Task to complete:
Please give back each line of the material unchanged, but without the images.
********
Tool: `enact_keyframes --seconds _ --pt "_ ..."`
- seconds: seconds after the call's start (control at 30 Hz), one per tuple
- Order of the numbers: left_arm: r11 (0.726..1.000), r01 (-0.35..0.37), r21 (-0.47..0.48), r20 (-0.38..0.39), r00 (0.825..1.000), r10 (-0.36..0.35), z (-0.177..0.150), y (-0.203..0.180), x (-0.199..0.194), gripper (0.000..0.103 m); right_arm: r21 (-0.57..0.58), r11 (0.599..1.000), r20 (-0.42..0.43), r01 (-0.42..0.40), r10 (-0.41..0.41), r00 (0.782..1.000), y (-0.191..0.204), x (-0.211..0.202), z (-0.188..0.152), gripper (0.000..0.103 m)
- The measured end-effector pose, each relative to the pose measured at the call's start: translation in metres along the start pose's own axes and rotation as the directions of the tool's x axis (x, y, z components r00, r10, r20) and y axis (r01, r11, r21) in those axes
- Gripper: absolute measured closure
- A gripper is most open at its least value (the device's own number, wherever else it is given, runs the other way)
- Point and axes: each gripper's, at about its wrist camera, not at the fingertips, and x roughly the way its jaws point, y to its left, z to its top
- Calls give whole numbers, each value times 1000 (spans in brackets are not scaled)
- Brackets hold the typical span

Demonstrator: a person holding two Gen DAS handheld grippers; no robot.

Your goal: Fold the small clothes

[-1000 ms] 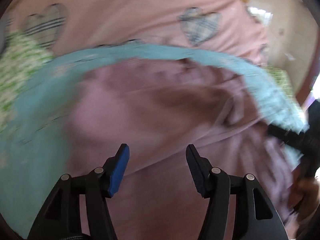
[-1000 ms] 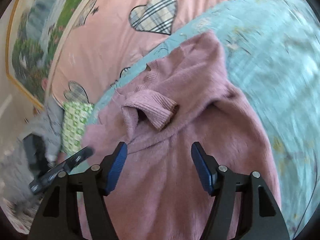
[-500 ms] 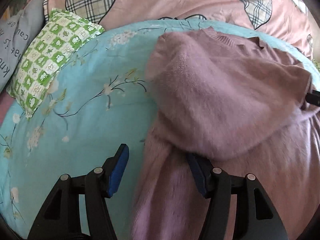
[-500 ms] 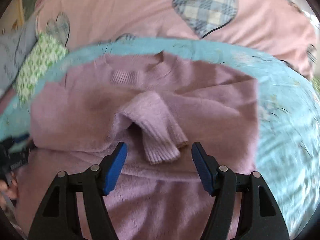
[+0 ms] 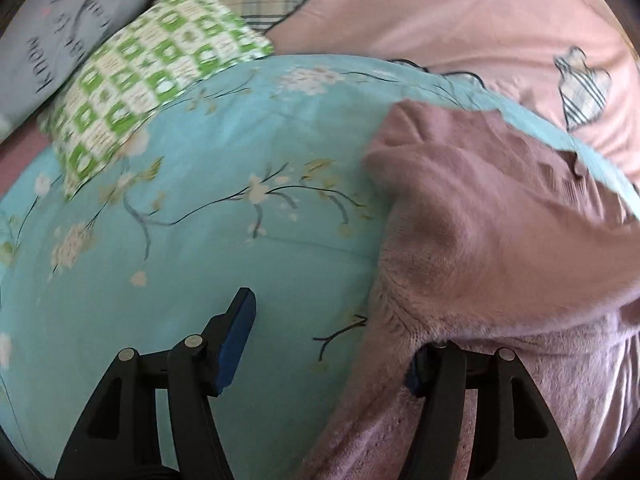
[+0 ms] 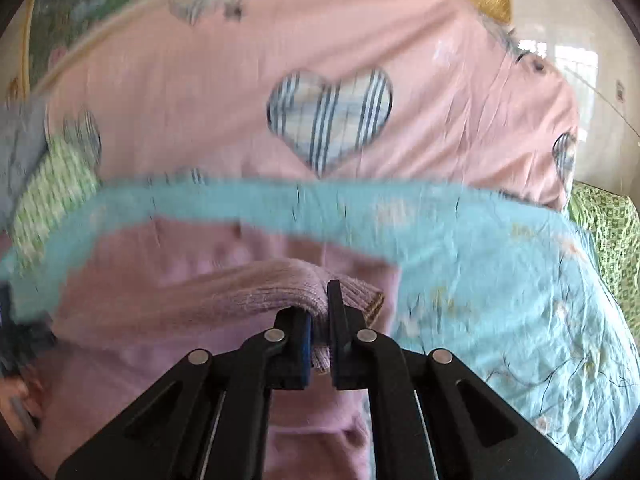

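- The sweater (image 5: 500, 240), a fuzzy mauve-pink knit, lies on a turquoise floral sheet (image 5: 200, 240) spread over the bed; in the left wrist view it fills the right half of the picture, with bare sheet to its left.
- A fold of the sweater's body bulges up and drapes over the right finger of the left tool (image 5: 332, 344), hiding that finger's blue pad.
- The left tool is spread wide: its left finger (image 5: 236, 336) stands over bare turquoise sheet, its right finger is under or against the sweater's edge, and nothing is pinched between them.
- In the right wrist view the sweater's ribbed cuff (image 6: 304, 296) is caught in the right tool (image 6: 320, 320), whose fingers are pressed together on the knit, so that the ribbing bulges out to either side and a bit hangs below them.
- The sleeve runs from the cuff toward the left across the sweater's body (image 6: 180, 320), which lies beneath it.
- Beyond the turquoise sheet lies a pink bedcover (image 6: 440, 80) with plaid heart patches (image 6: 330, 120).
- A green-and-white checked pillow (image 5: 152, 92) rests at the sheet's far left edge in the left wrist view, with a grey cushion (image 5: 60, 40) bearing dark lettering just behind it.
- The right wrist view is blurred by motion, so finer detail of the sweater's collar cannot be told.
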Motion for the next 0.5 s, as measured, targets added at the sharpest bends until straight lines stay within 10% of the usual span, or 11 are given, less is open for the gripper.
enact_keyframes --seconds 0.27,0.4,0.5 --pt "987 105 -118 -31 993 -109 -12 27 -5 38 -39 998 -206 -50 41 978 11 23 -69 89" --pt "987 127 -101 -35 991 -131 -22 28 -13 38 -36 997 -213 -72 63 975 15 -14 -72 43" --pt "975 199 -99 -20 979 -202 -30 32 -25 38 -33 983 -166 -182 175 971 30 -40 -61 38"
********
Task result:
Tool: `enact_keyframes --seconds _ --pt "_ ..."`
- seconds: seconds after the call's start (control at 30 Hz), one per tuple
- Order of the numbers: left_arm: r11 (0.726..1.000), r01 (-0.35..0.37), r21 (-0.47..0.48), r20 (-0.38..0.39), r00 (0.825..1.000), r10 (-0.36..0.35), z (-0.177..0.150), y (-0.203..0.180), x (-0.199..0.194), gripper (0.000..0.103 m); right_arm: r21 (-0.57..0.58), r11 (0.599..1.000), r20 (-0.42..0.43), r01 (-0.42..0.40), r10 (-0.41..0.41), r00 (0.782..1.000), y (-0.191..0.204), x (-0.211..0.202), z (-0.188..0.152), gripper (0.000..0.103 m)
- The measured end-effector pose, each relative to the pose measured at the call's start: translation in metres along the start pose's own axes and rotation as the directions of the tool's x axis (x, y, z components r00, r10, r20) and y axis (r01, r11, r21) in those axes
- Gripper: absolute measured closure
- A gripper is most open at its least value (the device's own number, wherever else it is given, runs the other way)
- Point and axes: each gripper's, at about its wrist camera, not at the fingertips, and x roughly the way its jaws point, y to its left, z to its top
- Calls give whole numbers, each value times 1000 (spans in brackets are not scaled)
- Brackets hold the typical span

Demonstrator: a person holding two Gen DAS handheld grippers; no robot.

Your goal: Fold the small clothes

[-1000 ms] 
[-1000 ms] 
[-500 ms] 
[-500 ms] 
[+0 ms] 
[+0 ms] 

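- The sweater (image 5: 500, 240), a fuzzy mauve-pink knit, lies on a turquoise floral sheet (image 5: 200, 240) spread over the bed; in the left wrist view it fills the right half of the picture, with bare sheet to its left.
- A fold of the sweater's body bulges up and drapes over the right finger of the left tool (image 5: 332, 344), hiding that finger's blue pad.
- The left tool is spread wide: its left finger (image 5: 236, 336) stands over bare turquoise sheet, its right finger is under or against the sweater's edge, and nothing is pinched between them.
- In the right wrist view the sweater's ribbed cuff (image 6: 304, 296) is caught in the right tool (image 6: 320, 320), whose fingers are pressed together on the knit, so that the ribbing bulges out to either side and a bit hangs below them.
- The sleeve runs from the cuff toward the left across the sweater's body (image 6: 180, 320), which lies beneath it.
- Beyond the turquoise sheet lies a pink bedcover (image 6: 440, 80) with plaid heart patches (image 6: 330, 120).
- A green-and-white checked pillow (image 5: 152, 92) rests at the sheet's far left edge in the left wrist view, with a grey cushion (image 5: 60, 40) bearing dark lettering just behind it.
- The right wrist view is blurred by motion, so finer detail of the sweater's collar cannot be told.
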Motion for the next 0.5 s, as measured, targets added at the sharpest bends until straight lines stay within 10% of the usual span, or 11 are given, less is open for the gripper.
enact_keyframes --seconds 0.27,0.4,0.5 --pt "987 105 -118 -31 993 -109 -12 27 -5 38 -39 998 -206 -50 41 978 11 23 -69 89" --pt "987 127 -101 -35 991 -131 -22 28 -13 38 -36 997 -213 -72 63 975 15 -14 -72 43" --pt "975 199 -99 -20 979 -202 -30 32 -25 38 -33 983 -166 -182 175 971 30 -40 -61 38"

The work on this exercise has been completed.